**EXERCISE OBJECTIVE:**
Pull every line that includes the word "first" out of the data below and copy it.

**DATA:**
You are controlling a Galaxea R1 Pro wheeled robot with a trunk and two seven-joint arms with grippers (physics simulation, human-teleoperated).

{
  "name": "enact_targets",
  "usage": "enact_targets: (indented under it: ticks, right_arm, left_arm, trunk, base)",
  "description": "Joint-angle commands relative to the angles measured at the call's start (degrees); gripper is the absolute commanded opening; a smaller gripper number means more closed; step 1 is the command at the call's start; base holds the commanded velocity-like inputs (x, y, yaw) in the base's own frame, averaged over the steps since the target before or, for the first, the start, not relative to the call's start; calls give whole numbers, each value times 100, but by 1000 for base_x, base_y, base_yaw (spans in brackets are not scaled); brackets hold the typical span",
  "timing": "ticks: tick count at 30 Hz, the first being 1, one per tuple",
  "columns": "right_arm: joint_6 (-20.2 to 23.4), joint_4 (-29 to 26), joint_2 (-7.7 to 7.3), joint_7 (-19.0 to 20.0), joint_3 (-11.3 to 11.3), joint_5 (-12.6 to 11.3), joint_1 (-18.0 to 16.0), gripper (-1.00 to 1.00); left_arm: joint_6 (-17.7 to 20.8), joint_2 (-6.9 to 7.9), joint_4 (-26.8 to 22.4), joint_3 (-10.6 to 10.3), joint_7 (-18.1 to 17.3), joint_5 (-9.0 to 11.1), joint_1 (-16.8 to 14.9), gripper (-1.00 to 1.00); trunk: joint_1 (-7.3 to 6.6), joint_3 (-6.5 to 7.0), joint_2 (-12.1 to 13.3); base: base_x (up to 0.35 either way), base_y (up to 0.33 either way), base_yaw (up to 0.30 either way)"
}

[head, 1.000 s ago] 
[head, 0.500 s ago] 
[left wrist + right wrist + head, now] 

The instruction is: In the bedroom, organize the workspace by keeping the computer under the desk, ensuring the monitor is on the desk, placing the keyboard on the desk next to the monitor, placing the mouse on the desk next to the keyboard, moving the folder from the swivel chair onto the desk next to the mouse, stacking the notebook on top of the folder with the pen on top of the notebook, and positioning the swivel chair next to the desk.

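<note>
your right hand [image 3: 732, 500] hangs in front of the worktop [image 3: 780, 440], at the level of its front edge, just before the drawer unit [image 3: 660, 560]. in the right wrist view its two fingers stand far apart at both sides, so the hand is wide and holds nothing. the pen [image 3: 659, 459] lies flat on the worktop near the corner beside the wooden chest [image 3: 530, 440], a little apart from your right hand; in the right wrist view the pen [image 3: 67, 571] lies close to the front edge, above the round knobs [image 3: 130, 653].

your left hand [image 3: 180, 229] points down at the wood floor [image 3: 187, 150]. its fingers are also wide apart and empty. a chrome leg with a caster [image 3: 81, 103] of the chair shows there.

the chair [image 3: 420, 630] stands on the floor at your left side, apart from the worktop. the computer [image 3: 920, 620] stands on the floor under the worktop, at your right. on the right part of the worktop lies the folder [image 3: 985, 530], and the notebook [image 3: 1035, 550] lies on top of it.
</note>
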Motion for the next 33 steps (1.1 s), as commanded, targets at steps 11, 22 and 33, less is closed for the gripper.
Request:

**FINISHED TASK:**
  "description": "Joint-angle commands relative to the angles measured at the call's start (degrees); gripper is the absolute commanded opening; a smaller gripper number means more closed; step 1 is the command at the call's start; base holds the commanded velocity-like inputs (x, y, yaw) in the base's own frame, averaged over the steps since the target before or, for the first, the start, not relative to the call's start; calls give whole numbers, each value times 100, but by 1000 for base_x, base_y, base_yaw (spans in brackets are not scaled); brackets hold the typical span",
  "timing": "ticks: tick count at 30 Hz, the first being 1, one per tuple",

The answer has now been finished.